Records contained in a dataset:
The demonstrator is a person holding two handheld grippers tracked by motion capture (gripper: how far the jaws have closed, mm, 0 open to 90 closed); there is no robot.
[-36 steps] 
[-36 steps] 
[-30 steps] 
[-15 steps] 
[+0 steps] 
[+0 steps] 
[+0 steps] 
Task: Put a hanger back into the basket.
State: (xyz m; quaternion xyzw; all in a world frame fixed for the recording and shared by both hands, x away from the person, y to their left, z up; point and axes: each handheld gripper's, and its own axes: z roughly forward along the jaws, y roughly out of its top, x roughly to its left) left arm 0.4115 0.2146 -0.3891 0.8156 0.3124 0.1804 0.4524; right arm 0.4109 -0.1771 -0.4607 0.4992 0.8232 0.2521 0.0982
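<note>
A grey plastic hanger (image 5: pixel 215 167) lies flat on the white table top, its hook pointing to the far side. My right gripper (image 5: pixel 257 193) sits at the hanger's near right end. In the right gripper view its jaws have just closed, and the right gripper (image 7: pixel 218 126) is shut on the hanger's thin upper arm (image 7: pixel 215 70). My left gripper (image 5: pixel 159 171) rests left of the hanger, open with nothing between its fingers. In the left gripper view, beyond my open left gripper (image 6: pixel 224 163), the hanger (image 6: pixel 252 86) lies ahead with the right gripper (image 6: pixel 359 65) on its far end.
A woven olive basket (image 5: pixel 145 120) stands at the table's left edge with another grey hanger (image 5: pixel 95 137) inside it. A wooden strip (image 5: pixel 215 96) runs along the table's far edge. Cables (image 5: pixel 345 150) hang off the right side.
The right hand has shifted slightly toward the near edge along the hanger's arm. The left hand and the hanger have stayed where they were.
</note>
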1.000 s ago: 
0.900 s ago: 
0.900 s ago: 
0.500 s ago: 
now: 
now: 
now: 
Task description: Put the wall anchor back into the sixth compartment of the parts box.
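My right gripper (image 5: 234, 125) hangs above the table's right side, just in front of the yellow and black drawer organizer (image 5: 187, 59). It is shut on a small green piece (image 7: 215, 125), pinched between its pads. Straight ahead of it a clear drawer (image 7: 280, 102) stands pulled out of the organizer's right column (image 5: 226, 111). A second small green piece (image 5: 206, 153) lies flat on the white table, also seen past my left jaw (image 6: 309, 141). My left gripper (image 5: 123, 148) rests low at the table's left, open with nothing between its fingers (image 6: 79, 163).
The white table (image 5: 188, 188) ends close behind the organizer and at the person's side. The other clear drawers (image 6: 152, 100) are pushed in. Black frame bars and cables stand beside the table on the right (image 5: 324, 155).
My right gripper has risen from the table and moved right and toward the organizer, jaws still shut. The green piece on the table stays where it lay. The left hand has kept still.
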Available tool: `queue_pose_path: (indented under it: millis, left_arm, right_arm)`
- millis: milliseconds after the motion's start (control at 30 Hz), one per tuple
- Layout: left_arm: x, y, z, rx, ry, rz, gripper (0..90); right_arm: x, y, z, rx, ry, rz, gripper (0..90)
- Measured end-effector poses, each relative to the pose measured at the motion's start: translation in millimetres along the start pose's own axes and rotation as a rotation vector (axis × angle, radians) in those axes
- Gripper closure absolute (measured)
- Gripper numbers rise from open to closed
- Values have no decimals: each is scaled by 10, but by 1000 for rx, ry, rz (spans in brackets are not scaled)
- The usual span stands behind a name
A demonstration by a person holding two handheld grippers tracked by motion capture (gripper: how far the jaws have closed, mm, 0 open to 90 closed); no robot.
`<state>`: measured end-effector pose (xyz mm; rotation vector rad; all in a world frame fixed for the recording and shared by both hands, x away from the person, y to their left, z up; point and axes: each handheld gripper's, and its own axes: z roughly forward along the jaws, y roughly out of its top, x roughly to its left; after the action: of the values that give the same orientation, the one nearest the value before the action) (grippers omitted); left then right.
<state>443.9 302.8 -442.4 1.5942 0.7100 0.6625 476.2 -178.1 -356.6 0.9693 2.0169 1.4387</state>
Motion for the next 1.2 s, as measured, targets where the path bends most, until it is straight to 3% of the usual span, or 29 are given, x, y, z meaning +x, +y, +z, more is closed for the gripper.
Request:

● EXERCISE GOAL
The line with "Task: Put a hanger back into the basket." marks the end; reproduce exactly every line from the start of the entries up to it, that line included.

● EXERCISE OUTPUT
The demonstrator is a person holding two handheld grippers tracked by motion capture (gripper: how far the jaws have closed, mm, 0 open to 90 closed); there is no robot.
[-36 steps] 
[-36 steps] 
[-30 steps] 
[-15 steps] 
[+0 steps] 
[+0 steps] 
[+0 steps] 
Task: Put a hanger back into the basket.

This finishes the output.